WHAT IS BEING ASKED: The material below must be output exactly, line for line.

INFORMATION PROVIDED:
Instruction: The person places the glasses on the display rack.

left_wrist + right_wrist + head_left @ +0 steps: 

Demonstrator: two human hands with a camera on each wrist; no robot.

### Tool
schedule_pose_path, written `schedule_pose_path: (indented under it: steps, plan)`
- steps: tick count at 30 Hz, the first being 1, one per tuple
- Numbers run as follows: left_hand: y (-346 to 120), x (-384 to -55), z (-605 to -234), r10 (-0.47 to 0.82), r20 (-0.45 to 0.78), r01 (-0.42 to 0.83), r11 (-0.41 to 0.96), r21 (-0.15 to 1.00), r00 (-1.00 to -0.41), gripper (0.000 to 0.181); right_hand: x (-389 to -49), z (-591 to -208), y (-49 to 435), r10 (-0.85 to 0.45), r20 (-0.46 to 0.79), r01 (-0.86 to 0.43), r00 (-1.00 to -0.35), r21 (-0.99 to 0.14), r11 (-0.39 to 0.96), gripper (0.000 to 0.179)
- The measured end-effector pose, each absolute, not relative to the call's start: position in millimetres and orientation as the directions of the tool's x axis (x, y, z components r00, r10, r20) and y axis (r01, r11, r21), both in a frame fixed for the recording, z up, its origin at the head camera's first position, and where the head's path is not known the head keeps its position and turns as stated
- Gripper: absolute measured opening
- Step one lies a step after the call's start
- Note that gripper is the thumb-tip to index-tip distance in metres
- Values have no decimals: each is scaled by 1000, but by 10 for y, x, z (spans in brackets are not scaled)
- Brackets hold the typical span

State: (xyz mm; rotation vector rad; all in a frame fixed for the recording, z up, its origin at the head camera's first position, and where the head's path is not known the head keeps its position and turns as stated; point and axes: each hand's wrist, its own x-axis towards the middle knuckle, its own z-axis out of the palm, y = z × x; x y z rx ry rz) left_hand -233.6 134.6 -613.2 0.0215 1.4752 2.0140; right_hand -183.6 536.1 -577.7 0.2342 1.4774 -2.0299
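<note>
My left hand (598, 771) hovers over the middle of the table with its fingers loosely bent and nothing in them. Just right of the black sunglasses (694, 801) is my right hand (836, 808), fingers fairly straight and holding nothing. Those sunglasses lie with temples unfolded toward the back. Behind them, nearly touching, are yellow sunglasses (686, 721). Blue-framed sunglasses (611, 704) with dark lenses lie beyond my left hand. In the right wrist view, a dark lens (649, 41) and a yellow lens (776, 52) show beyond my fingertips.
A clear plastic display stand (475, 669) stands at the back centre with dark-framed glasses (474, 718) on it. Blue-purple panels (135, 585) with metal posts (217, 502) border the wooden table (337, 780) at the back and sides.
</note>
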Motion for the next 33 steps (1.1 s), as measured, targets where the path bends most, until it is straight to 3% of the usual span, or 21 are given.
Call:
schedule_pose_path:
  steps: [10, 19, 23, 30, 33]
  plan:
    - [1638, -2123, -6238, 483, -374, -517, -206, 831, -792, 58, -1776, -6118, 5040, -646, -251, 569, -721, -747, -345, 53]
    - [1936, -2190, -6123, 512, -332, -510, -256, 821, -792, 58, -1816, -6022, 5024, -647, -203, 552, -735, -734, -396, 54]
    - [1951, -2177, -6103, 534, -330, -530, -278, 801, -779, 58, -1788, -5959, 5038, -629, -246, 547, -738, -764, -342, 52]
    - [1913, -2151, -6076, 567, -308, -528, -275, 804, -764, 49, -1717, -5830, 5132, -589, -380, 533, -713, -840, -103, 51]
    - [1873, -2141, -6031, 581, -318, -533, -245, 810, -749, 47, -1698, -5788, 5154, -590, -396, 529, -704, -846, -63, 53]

SOLUTION TO THIS EXERCISE:
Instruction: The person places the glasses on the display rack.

left_wrist + right_wrist + head_left @ +0 steps: 

Demonstrator: two human hands with a camera on each wrist; no robot.

### Tool
schedule_pose_path, written `schedule_pose_path: (indented under it: steps, plan)`
- steps: tick count at 30 Hz, the first being 1, one per tuple
- Numbers run as follows: left_hand: y (-346 to 120), x (-384 to -55), z (-605 to -234), r10 (-0.47 to 0.82), r20 (-0.45 to 0.78), r01 (-0.42 to 0.83), r11 (-0.41 to 0.96), r21 (-0.15 to 1.00), r00 (-1.00 to -0.41), gripper (0.000 to 0.181); right_hand: x (-389 to -49), z (-591 to -208), y (-49 to 435), r10 (-0.85 to 0.45), r20 (-0.46 to 0.79), r01 (-0.86 to 0.43), r00 (-1.00 to -0.35), r21 (-0.99 to 0.14), r11 (-0.39 to 0.96), gripper (0.000 to 0.179)
- The measured end-effector pose, each absolute, not relative to the call's start: position in millimetres and orientation as the directions of the tool's x axis (x, y, z components r00, r10, r20) and y axis (r01, r11, r21), both in a frame fixed for the recording, z up, its origin at the head camera's first position, and where the head's path is not known the head keeps its position and turns as stated
- Gripper: absolute measured opening
- Step one lies a step after the call's start
- Note that gripper is the thumb-tip to index-tip distance in metres
- Values have no decimals: each is scaled by 1000, but by 10 for y, x, z (spans in brackets are not scaled)
- Brackets hold the typical span

State: (xyz mm; rotation vector rad; all in a frame fixed for the recording, z up, its origin at the head camera's first position, and where the head's path is not known the head keeps its position and turns as stated; point and axes: each hand's wrist, its own x-axis towards the middle knuckle, its own z-axis out of the palm, y = z × x; x y z rx ry rz) left_hand -233.6 134.6 -613.2 0.0215 1.4752 2.0140; right_hand -183.6 536.1 -577.7 0.2342 1.4774 -2.0299
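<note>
My left hand (598, 771) hovers over the middle of the table with its fingers loosely bent and nothing in them. Just right of the black sunglasses (694, 801) is my right hand (836, 808), fingers fairly straight and holding nothing. Those sunglasses lie with temples unfolded toward the back. Behind them, nearly touching, are yellow sunglasses (686, 721). Blue-framed sunglasses (611, 704) with dark lenses lie beyond my left hand. In the right wrist view, a dark lens (649, 41) and a yellow lens (776, 52) show beyond my fingertips.
A clear plastic display stand (475, 669) stands at the back centre with dark-framed glasses (474, 718) on it. Blue-purple panels (135, 585) with metal posts (217, 502) border the wooden table (337, 780) at the back and sides.
</note>
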Motion for the next 33 steps (1.1 s), as measured, targets where the path bends most, until it is straight to 3% of the usual span, or 21 are given.
Call:
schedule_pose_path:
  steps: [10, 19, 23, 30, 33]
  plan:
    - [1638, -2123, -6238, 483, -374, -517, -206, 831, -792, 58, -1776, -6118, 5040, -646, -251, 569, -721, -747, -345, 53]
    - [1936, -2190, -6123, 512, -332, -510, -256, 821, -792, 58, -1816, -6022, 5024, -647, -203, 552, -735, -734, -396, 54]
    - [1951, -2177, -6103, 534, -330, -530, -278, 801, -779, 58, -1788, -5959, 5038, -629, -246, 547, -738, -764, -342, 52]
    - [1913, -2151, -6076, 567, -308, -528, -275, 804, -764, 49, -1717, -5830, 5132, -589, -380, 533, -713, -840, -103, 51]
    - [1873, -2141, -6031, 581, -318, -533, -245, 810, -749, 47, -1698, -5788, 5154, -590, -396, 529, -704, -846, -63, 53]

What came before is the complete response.